====== GIVEN DATA

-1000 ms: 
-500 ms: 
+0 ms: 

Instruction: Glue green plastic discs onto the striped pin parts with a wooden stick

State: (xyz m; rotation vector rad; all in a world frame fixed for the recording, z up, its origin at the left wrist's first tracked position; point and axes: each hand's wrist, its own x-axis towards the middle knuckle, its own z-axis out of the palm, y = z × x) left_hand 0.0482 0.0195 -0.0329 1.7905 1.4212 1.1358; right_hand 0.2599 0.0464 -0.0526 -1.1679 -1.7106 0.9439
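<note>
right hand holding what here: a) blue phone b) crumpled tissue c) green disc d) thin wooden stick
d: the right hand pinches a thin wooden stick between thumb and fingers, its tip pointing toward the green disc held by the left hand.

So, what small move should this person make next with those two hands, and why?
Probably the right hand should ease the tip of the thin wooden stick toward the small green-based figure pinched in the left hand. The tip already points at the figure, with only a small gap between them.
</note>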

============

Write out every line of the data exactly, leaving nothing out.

-1000 ms: 
-500 ms: 
+0 ms: 

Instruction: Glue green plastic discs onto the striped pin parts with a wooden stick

State: (xyz m; rotation vector rad; all in a world frame fixed for the recording, z up, its origin at the left wrist's first tracked position; point and axes: each hand's wrist, its own x-axis towards the middle knuckle, its own z-axis out of the palm, y = z × x) left_hand 0.0482 0.0195 -0.0329 1.7905 1.4212 1.1358; right_hand 0.2599 0.0464 -0.0526 -1.1679 -1.7106 0.9439
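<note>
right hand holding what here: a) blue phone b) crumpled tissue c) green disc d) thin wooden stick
d: the right hand pinches a thin wooden stick between thumb and fingers, its tip pointing toward the green disc held by the left hand.

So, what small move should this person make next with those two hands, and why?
Probably the right hand should ease the tip of the thin wooden stick toward the small green-based figure pinched in the left hand. The tip already points at the figure, with only a small gap between them.
</note>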

This completes the response.